Rencontre avec Ammar Bouras et Adlène Meddi autour du Beau-livre «1990-1995 -Algérie, chronique photographique» Mémoire de décennie noire et résonnances actuelles

Rencontre avec Ammar Bouras et Adlène Meddi autour du Beau-livre  «1990-1995 -Algérie, chronique photographique» Mémoire de décennie noire  et résonnances actuelles

Sara Kharfi

«Que reste-t-il de la mémoire visuelle des années 1990 ?»  a été la question centrale de la rencontre de samedi dernier à la librairie L’Arbre à dires de Sidi-Yahia (Alger), animée par le plasticien et photographe Ammar Bouras et le journaliste et écrivain Adlène Meddi. Réunis pour évoquer le Beau-livre «1990-1995 -Algérie, chronique photographique», paru récemment aux éditions Barzakh,  et articulé autour de 144 photographies agencées chronologiquement, les deux compères ont évoqué le projet du livre, celui du retour en images sur une période où le cœur de la société n’a jamais cessé de battre.

Le retour du corps dans l’espace public à travers les manifestations et les marches qui se déroulent actuellement en l’Algérie apporte une autre dimension au beau-livre «1990-1995 -Algérie, chronique photographique» d’Ammar Bouras, qui a été présenté, samedi dernier à Alger, au cours d’une rencontre animée par le photographe et plasticien, et Adlène Meddi (qui a mené un entretien avec Ammar Bouras et signé un texte dans le livre). En effet, l’ouvrage en question, présentant des photographies réalisées avec un appareil argentique, évoque une période sur laquelle nous avons peu d’images, durant laquelle la société et ses individus ont continué à vivre et à espérer : des marches, des meetings politiques, des sit-in, mais aussi des rencontres culturelles et sportives et des scènes de la vie quotidienne «peuplent» cet ouvrage, qui dessine le portrait d’un monde qui n’existe plus… ou du moins, le croyait-on !

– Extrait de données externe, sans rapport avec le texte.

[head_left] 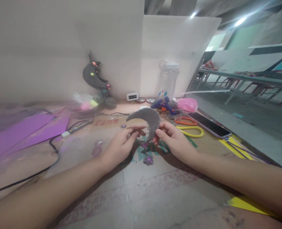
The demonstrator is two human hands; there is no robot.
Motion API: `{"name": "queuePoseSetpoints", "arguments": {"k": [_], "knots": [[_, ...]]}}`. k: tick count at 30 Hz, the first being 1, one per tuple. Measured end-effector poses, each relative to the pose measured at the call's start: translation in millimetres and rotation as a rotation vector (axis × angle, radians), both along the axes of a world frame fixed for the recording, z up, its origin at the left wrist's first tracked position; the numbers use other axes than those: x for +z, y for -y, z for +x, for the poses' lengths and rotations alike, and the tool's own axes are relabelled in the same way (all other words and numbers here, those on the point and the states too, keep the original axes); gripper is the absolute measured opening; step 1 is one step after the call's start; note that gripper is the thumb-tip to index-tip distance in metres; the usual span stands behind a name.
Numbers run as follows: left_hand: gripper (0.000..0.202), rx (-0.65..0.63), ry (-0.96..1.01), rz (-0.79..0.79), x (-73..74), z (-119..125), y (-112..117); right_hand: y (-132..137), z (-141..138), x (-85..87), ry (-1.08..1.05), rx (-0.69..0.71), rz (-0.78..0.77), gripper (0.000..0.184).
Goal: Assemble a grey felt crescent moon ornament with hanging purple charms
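A grey, yarn-wrapped crescent moon ornament (152, 119) is held up above the work surface, its upper tip pointing left. My right hand (175, 138) pinches its lower right side between thumb and fingers. Close to the inner curve, my left hand (124, 143) has its thumb and fingers drawn together; what lies between them, if anything, is hidden. Below the crescent hangs a small flower-shaped charm (148, 159) with a purple centre, under a purple bead-like piece (144, 145).
Scissors with a yellow handle (193, 131), a phone (210, 124) and a blue glue gun (164, 105) lie at right. Behind stand a clear bottle (169, 78) and a small clock (132, 96). Purple sheets (19, 130) and a black cable (24, 182) lie left. A decorated dark crescent (90, 76) stands behind.
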State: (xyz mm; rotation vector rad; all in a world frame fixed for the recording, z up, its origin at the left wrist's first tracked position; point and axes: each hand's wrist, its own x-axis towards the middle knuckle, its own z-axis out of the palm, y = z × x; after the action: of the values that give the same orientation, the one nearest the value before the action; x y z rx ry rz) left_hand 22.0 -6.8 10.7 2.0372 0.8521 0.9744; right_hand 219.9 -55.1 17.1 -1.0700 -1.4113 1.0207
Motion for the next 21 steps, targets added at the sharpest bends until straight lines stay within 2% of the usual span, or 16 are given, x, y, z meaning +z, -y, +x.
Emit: {"name": "queuePoseSetpoints", "arguments": {"k": [5, 12, 21], "knots": [[0.031, 0.016, 0.014, -0.009, -3.8, 0.7, -2.7, -0.3, -0.2, -0.3, -0.012, 0.006, -0.022, 0.029], [0.032, -0.026, 0.077, -0.078, 2.1, 1.8, 2.3, -0.5, -0.2, 0.1, -0.008, 0.010, -0.024, 0.029], [0.029, -0.057, 0.037, -0.018, -0.1, 0.9, -0.6, -1.4, -0.1, -1.4, -0.019, 0.025, -0.013, 0.029]]}}
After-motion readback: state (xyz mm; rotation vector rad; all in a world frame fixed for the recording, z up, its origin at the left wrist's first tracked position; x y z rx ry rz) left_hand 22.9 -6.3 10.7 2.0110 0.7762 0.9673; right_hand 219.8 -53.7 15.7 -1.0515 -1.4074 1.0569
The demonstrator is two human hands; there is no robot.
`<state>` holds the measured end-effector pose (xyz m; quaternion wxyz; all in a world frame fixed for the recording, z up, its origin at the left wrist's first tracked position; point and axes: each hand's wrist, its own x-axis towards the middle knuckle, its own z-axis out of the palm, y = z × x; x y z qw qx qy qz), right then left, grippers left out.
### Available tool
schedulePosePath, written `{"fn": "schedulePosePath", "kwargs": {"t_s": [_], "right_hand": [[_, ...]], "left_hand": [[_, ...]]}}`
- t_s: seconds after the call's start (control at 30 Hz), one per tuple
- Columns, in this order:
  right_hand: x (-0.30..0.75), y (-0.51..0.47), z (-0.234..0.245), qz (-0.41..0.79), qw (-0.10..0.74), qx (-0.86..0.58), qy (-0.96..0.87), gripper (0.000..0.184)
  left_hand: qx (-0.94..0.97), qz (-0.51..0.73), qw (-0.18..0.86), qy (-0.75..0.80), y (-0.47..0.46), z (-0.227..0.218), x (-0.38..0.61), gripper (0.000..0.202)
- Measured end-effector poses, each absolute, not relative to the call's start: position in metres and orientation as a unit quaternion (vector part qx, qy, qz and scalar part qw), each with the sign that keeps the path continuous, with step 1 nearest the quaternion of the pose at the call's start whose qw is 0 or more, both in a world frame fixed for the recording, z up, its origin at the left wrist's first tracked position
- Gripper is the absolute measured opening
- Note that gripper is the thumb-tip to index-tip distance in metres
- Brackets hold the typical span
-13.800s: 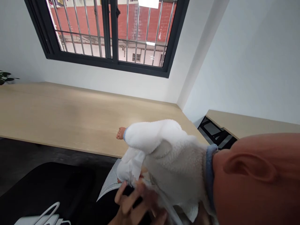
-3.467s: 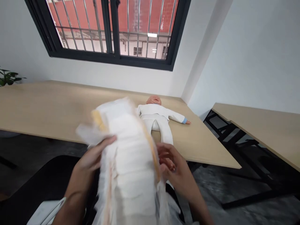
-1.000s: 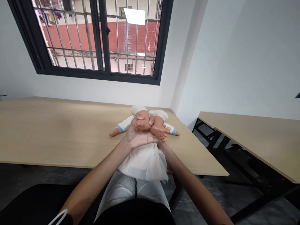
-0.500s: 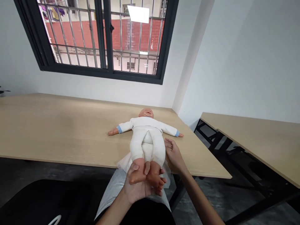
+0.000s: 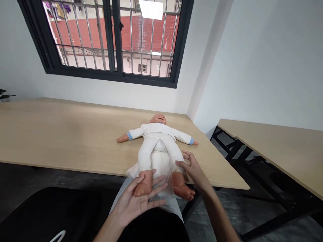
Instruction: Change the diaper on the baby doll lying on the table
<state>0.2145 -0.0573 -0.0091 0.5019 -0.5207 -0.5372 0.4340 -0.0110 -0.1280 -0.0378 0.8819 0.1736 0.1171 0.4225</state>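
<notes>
A baby doll (image 5: 157,141) in a white fleece suit lies on its back on the wooden table (image 5: 63,134), arms spread, legs apart and feet over the near edge. A white diaper (image 5: 161,168) lies spread under its hips and between its legs. My left hand (image 5: 137,203) is open, palm up, with fingers spread under the doll's left-side foot. My right hand (image 5: 193,168) rests beside the doll's other leg, fingers loosely curled at the diaper's edge.
A second wooden table (image 5: 272,144) on black legs stands to the right, with a gap of floor between. A barred window (image 5: 113,37) fills the wall behind. A plant leaf (image 5: 5,95) shows at far left. My lap sits below the table edge.
The doll's legs, held together and raised by my left hand a second ago, have come down and parted. My left hand has let go of the feet and opened.
</notes>
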Motion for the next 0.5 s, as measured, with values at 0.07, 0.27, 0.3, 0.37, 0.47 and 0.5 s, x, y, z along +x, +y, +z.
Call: {"fn": "schedulePosePath", "kwargs": {"t_s": [0.07, 0.27, 0.3, 0.37, 0.47, 0.5], "right_hand": [[0.232, -0.051, 0.000, 0.426, 0.475, -0.523, -0.565, 0.058], [0.256, -0.047, 0.016, 0.391, 0.415, -0.543, -0.617, 0.059], [0.256, -0.047, 0.017, 0.387, 0.406, -0.550, -0.619, 0.059], [0.256, -0.046, 0.015, 0.378, 0.388, -0.567, -0.621, 0.059], [0.258, -0.044, 0.010, 0.359, 0.370, -0.581, -0.630, 0.058], [0.257, -0.044, 0.008, 0.341, 0.366, -0.586, -0.637, 0.057]], "left_hand": [[0.186, 0.459, 0.845, 0.201, -0.132, -0.028, -0.026, 0.040], [0.288, 0.547, 0.668, 0.415, -0.132, -0.005, -0.060, 0.058], [0.314, 0.540, 0.648, 0.434, -0.131, -0.004, -0.064, 0.067], [0.366, 0.519, 0.624, 0.456, -0.128, -0.005, -0.072, 0.077], [0.410, 0.498, 0.606, 0.465, -0.126, -0.007, -0.078, 0.083], [0.413, 0.494, 0.607, 0.465, -0.125, -0.008, -0.078, 0.083]]}}
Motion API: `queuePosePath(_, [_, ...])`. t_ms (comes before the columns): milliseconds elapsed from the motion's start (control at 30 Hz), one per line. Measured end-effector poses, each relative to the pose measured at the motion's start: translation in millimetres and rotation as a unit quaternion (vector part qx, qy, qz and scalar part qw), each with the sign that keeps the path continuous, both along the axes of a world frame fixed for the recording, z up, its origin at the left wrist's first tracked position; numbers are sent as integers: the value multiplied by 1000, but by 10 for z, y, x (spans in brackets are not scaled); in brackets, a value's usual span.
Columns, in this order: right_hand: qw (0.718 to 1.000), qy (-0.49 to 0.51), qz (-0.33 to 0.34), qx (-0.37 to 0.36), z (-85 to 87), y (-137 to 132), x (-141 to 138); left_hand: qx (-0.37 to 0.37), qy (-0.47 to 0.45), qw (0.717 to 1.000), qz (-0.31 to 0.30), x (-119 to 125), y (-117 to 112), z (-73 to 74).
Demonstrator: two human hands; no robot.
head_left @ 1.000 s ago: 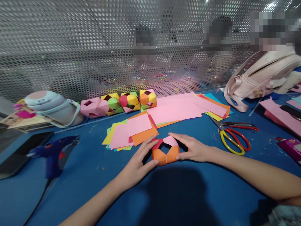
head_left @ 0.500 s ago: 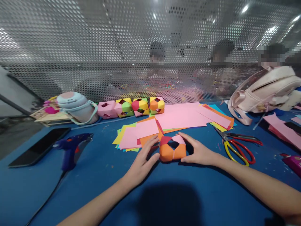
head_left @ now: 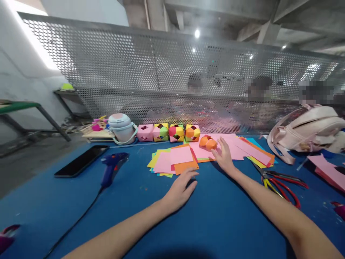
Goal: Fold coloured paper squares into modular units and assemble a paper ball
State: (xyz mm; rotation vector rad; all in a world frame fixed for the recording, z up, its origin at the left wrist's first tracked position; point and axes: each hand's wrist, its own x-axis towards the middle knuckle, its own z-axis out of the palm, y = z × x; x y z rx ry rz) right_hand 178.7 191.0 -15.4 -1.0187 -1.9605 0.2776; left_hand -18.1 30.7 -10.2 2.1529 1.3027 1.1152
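Note:
On the pink sheets at the back lies an orange folded-paper piece (head_left: 207,142). My right hand (head_left: 224,158) is beside its right side, fingers stretched out and apart; whether a fingertip touches it I cannot tell. My left hand (head_left: 182,190) rests low over the blue table (head_left: 215,223), in front of a stack of coloured paper squares (head_left: 182,154). It holds nothing, and its thumb stands apart from the slightly bent fingers. Several folded-paper blocks (head_left: 176,133) in pink, yellow, green, red and orange form a row left of the orange piece.
To the left are a blue glue gun (head_left: 109,169) with its cord, a black phone (head_left: 81,162) and a pale lidded container (head_left: 122,129). Scissors (head_left: 279,183) and a light backpack (head_left: 309,129) are at right. A perforated metal screen (head_left: 167,72) stands behind.
The folded-paper piece went from between both hands to the back, onto the pink sheets beside the row. My right hand reached forward with it; my left hand came away. The view tilted up.

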Motion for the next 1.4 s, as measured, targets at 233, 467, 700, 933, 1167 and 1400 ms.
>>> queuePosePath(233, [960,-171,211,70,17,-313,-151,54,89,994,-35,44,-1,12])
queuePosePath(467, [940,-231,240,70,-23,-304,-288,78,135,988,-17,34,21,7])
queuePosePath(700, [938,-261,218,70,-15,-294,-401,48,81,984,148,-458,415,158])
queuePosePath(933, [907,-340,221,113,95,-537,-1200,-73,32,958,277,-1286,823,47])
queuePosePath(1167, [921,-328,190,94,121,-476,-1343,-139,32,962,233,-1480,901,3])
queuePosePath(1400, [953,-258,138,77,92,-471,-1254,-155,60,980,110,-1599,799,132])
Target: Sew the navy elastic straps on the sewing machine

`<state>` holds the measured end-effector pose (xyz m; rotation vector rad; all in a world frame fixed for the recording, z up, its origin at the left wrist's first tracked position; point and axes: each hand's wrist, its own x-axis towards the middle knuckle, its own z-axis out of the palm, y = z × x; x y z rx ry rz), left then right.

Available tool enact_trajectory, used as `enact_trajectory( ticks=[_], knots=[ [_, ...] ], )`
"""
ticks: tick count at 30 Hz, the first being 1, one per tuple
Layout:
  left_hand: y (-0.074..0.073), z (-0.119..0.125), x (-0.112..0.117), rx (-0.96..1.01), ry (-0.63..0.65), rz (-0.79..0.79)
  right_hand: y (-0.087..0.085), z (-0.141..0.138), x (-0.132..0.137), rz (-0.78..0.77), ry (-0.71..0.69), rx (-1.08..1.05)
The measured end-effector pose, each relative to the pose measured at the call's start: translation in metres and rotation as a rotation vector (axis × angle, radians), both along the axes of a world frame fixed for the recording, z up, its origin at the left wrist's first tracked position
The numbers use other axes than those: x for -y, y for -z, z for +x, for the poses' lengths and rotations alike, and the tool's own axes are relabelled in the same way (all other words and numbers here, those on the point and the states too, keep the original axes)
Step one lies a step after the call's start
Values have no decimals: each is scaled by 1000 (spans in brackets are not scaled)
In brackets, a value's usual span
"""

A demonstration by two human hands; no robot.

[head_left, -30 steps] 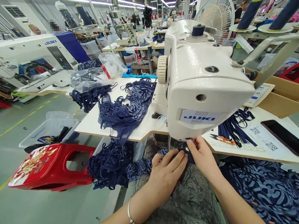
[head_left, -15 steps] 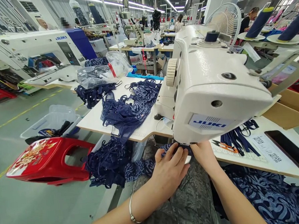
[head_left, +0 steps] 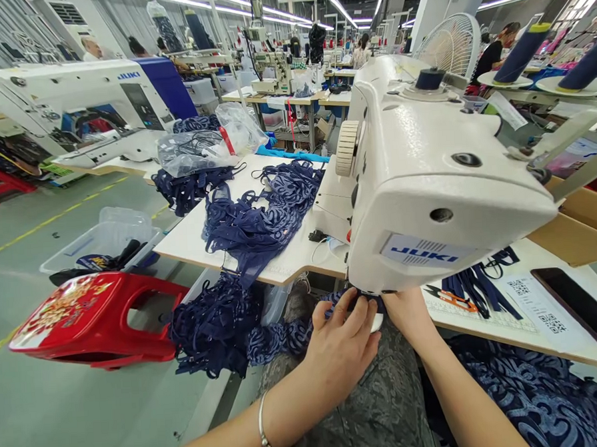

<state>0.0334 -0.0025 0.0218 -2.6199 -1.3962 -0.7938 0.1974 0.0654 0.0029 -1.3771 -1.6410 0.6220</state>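
Note:
My left hand (head_left: pixel 342 344) is at the sewing machine (head_left: pixel 423 223), its bent fingers pressed together on a navy patterned bra (head_left: pixel 334 296) under the machine head. On the other side of the needle area, my right hand (head_left: pixel 407 311) reaches in beneath the head. Its fingertips are hidden there, so their grip does not show. Navy patterned fabric (head_left: pixel 272 341) trails left from near my left hand toward a hanging heap of navy straps and garments (head_left: pixel 216 328). The needle and presser foot are out of sight.
More navy bras (head_left: pixel 268 218) lie on the white table left of the machine. Orange-handled thread snips (head_left: pixel 452 300), navy straps (head_left: pixel 476 284) and a phone (head_left: pixel 580 305) lie on the right. A red stool (head_left: pixel 98 321) lies tipped on the floor. Patterned fabric (head_left: pixel 542 391) hangs lower right.
The view has shifted slightly, so the machine appears a little farther right and lower. Both hands stay at the same place under the machine head, with the left fingers moving only a little.

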Motion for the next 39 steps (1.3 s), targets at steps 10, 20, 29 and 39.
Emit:
enact_trajectory(
  ticks=[10,20,29,39],
  knots=[
    [-2,1,-1,-12,-14,47,2,2,0,7,2,51],
    [5,3,2,-8,-91,123,10,2,-5,137,38,89],
    [6,0,2,-1,-76,99,26,5,-11,174,-29,230],
    [5,5,3,-30,-50,114,10,0,0,79,46,37]
  ],
)
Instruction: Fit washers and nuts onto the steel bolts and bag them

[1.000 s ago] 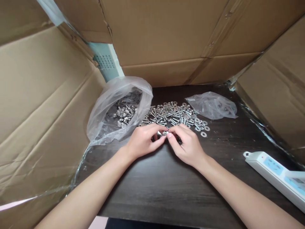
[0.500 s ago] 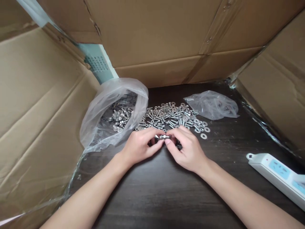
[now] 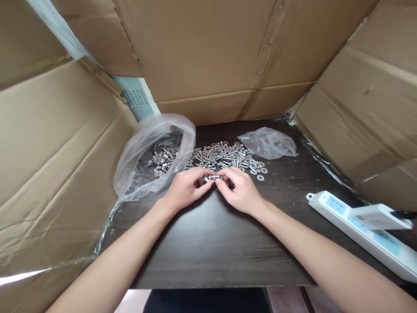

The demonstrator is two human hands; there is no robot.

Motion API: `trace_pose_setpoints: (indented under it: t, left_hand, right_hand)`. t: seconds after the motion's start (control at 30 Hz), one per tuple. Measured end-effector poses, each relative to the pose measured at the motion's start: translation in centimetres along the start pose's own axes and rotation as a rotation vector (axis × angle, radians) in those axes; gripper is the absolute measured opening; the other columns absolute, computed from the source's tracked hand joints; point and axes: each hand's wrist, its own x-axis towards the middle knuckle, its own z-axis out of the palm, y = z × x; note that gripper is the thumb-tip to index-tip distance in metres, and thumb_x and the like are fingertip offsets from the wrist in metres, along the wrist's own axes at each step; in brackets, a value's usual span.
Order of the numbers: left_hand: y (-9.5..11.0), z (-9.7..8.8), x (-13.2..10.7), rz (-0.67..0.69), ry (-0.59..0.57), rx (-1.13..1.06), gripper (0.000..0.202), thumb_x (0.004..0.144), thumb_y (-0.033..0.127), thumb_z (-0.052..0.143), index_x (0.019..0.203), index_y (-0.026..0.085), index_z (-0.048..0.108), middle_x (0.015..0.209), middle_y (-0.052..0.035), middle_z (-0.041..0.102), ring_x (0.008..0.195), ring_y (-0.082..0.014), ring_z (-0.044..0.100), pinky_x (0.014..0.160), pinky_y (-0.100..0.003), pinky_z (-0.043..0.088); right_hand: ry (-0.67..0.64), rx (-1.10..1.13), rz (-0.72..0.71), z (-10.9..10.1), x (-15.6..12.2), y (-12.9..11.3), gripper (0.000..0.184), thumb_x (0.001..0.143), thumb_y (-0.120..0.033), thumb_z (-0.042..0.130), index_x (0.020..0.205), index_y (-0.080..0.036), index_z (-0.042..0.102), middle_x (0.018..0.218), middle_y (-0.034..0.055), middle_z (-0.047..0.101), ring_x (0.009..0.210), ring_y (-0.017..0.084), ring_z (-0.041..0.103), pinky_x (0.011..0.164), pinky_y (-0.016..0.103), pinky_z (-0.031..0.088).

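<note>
Steel bolt [image 3: 213, 177] pinched between left hand [image 3: 185, 189] and right hand [image 3: 241, 191] fingers.

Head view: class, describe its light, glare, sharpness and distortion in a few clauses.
Head view: soft, even light with faint shadows under the left hand and right hand; pale sheen on the bag and on tape along the cardboard; the bolt between the fingertips is too small for detail; wide-angle lens bows the cardboard edges; the table is sharp.

Both forearms reach forward, left hand [image 3: 185, 188] and right hand [image 3: 240, 190] meeting fingertip to fingertip, fingers pinched.
</note>
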Motion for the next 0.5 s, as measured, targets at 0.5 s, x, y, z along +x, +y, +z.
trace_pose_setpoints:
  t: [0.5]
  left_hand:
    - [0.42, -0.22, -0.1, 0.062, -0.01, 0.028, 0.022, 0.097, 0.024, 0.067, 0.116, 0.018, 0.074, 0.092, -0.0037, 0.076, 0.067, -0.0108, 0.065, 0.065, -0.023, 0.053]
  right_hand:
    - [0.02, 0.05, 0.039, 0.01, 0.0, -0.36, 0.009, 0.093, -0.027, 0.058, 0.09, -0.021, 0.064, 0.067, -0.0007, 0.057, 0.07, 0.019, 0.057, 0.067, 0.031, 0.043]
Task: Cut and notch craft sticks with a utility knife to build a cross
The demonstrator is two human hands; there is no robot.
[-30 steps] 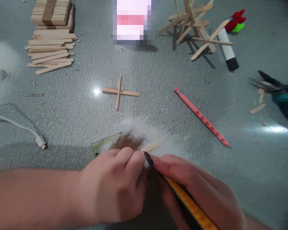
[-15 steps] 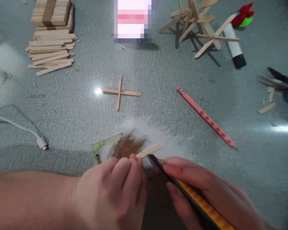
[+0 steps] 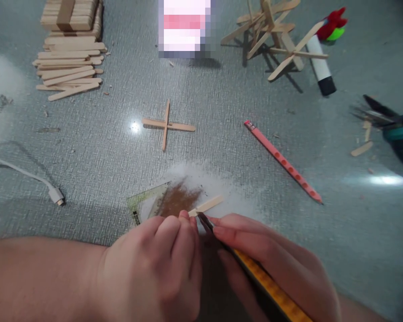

Ce monde-là est celui du mouvement, du «foisonnement», du mélange, de l’expression, de la «Khalouta» («dans le bon sens du terme», comme le confie Ammar Bouras à son ami Adlène Meddi dans l’entretien contenu dans le livre). Se voulant «un livre-document incontournable pour la mémoire et l’histoire», et qui devient un repère pour le temps présent, le beau-livre est né lorsque Adlène Meddi, comme il l’a raconté lors de la rencontre, «voulai[t] illustrer» son roman «1994» (éditions Barzakh) par «une des photographies de Bouras sur les années 1990». «Quand j’ai vu les photos d’Ammar dans son studio à Alger, poursuit-il, c’était un choc. Car il y a une chose qui est ressortie et qui frappe, c’est le dévoilement interne».

Les images ont installé chez l’auteur de «La Prière du Maure» «des sentiments contradictoires, une certaine nostalgie bizarre. Elles représentent [la période] du juste-avant, avant le basculement de ce monde qui avait totalement disparu». Adlène Meddi a également estimé que ces photographies sont «un support incroyable quand on pense aux conditions dans lesquelles elles ont été prises». En effet, pour lui, «aujourd’hui, il y a une facilité à prendre des photos, alors qu’avant, il fallait capter un moment dans le sens le plus profond du terme, c’est-à-dire ‘‘emprisonner’’ sur une pellicule rare et difficile à trouver», un instant, «un moment historique», des visages et des postures… De son côté, Ammar Bouras, a abordé des détails techniques, notamment le fait qu’«avant, la pellicule n’était pas accessible» et qu’il fallait faire preuve de «maîtrise».

Et d’évoquer sa démarche singulière sinon inédite de conserver ses négatifs, à partir du moment où il a commencé à travailler dans la presse (à «Alger républicain» notamment) alors qu’il était étudiant à l’Ecole supérieure des beaux-arts d’Alger. Un remarquable travail d’archives, sur la mémoire. Ammar Bouras a confié avoir scanné quelque «18 000 photos», et pour son livre, il a procédé à une sélection. Animé par «l’amour de la photographie» et par une recherche de la vérité des personnes et de l’instant, le plasticien a repris son appareil pour «photographier [le] moment historique» qui est en train de s’écrire aujourd’hui. Au présent.